▶ _TRY IT_
Given the records below, would you repeat exactly the lines that begin at the one containing "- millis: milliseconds" and end at the one containing "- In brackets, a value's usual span", inclusive?

▶ _INPUT DATA_

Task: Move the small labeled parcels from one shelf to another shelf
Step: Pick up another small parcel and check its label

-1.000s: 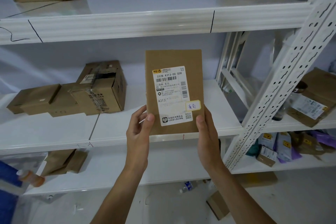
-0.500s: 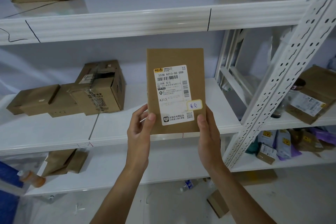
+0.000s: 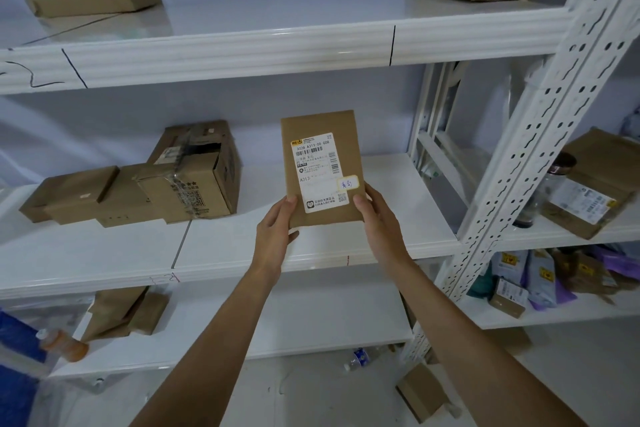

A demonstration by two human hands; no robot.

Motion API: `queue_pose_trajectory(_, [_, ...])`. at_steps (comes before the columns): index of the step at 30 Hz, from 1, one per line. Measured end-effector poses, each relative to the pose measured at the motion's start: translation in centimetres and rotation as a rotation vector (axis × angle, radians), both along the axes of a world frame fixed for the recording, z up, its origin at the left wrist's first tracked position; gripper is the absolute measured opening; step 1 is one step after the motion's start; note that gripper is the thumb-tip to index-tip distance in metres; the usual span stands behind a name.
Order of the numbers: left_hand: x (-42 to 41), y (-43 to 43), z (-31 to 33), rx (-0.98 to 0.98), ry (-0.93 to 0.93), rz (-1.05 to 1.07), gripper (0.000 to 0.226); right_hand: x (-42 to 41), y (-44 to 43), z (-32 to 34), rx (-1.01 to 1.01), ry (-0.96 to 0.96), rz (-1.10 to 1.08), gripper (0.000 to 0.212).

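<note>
Right now, in the head view, both hands grip one small parcel (image 3: 320,166) by its lower corners: the left hand (image 3: 275,229) pinches the bottom-left corner, thumb on the front face, and the right hand (image 3: 375,218) pinches the bottom-right corner the same way. The parcel stands upright with its white label (image 3: 320,172) facing the camera, held in the air over the front of the middle shelf (image 3: 311,246) and not resting on it.

As for progress, this parcel looks to be mid-transfer, not yet set down. At about nine o'clock from it, a cluster of brown boxes (image 3: 138,180) sits on the same middle shelf, well apart from the hands. At four o'clock, on the neighbouring rack, a heap of small pouches and packets (image 3: 540,281) lies on a lower shelf, which suggests plenty may remain to move; which shelf is the source I cannot tell.

The shelves are white, smooth and glossy, with a perforated white upright (image 3: 540,121) dividing the two racks. At twelve o'clock the top shelf (image 3: 277,48) carries a box at each end. Below, at seven o'clock, a bottom shelf holds brown bags (image 3: 121,312), and the floor shows a stray box (image 3: 420,392) and a bottle (image 3: 358,359).
</note>
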State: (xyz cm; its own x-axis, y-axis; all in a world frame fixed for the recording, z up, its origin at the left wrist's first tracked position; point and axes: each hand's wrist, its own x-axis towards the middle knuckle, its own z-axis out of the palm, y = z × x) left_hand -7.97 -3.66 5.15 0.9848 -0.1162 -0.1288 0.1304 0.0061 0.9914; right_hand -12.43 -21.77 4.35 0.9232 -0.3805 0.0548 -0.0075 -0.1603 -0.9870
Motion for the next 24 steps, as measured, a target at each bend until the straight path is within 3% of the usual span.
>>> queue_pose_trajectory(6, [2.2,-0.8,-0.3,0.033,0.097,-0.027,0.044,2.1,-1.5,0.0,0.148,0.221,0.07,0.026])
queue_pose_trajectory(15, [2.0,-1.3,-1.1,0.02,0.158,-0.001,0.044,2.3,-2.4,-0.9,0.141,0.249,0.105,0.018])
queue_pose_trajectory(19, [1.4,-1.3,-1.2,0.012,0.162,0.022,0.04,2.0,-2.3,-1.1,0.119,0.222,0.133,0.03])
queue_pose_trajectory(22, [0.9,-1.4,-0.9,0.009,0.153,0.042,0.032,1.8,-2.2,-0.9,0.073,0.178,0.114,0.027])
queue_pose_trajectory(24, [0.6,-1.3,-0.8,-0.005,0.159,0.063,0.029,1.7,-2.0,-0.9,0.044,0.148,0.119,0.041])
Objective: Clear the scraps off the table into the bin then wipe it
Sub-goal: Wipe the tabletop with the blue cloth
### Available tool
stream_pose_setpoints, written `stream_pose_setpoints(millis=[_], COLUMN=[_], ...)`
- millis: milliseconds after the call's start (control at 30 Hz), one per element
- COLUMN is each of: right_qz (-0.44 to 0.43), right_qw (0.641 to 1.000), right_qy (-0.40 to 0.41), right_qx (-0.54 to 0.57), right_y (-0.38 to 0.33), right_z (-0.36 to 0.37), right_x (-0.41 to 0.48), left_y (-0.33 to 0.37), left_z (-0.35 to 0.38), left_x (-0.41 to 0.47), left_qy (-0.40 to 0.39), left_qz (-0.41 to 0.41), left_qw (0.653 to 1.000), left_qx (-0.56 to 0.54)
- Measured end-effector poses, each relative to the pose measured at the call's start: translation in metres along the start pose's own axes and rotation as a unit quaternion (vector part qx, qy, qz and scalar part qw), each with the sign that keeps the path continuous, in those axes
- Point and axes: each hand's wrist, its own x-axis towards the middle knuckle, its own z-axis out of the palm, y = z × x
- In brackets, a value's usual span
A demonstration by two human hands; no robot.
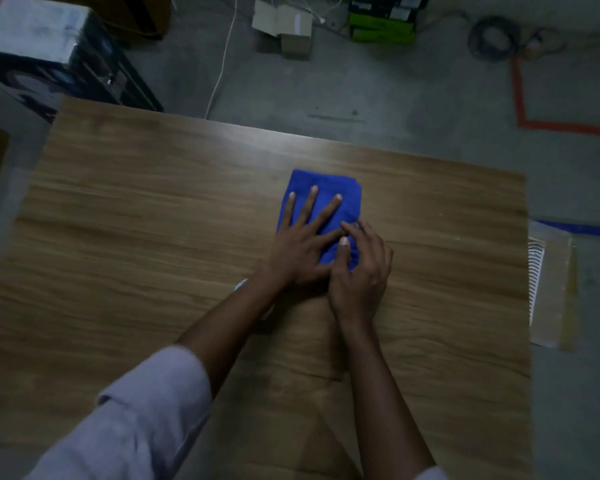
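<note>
A folded blue cloth lies on the wooden table, right of centre. My left hand lies flat on it with straight, spread fingers pressing down. My right hand is at the cloth's near right corner, fingers curled and pinching the fabric there. The two hands touch each other. The near part of the cloth is hidden under them. No scraps show on the tabletop.
A white slatted bin stands on the floor off the table's right edge, beside cardboard. Dark equipment sits beyond the far left corner. Boxes, a green case and cables lie on the floor behind.
</note>
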Motion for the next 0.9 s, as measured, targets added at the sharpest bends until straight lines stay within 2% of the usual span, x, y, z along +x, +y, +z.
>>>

▶ _SOLUTION FOR THIS TASK_
- millis: milliseconds after the call's start (control at 30 Hz), one per element
- COLUMN is each of: right_qz (-0.44 to 0.43), right_qw (0.641 to 1.000), right_qy (-0.40 to 0.41), right_qx (-0.54 to 0.57), right_y (-0.38 to 0.33), right_z (-0.36 to 0.37), right_x (-0.41 to 0.48), left_y (-0.33 to 0.37), left_z (-0.35 to 0.38), left_x (-0.41 to 0.47), left_qy (-0.40 to 0.39), left_qz (-0.41 to 0.41), left_qw (0.653 to 1.000), left_qx (-0.56 to 0.54)
- Measured end-effector poses, each relative to the pose measured at the call's start: translation in metres along the start pose's own axes and rotation as a unit quaternion (vector part qx, qy, qz and scalar part qw), each with the sign that keeps the path continuous, in those axes
- Point and axes: each hand's wrist, its own x-axis towards the middle knuckle, its own z-axis out of the palm, y = z × x
- In brackets, a value's usual span

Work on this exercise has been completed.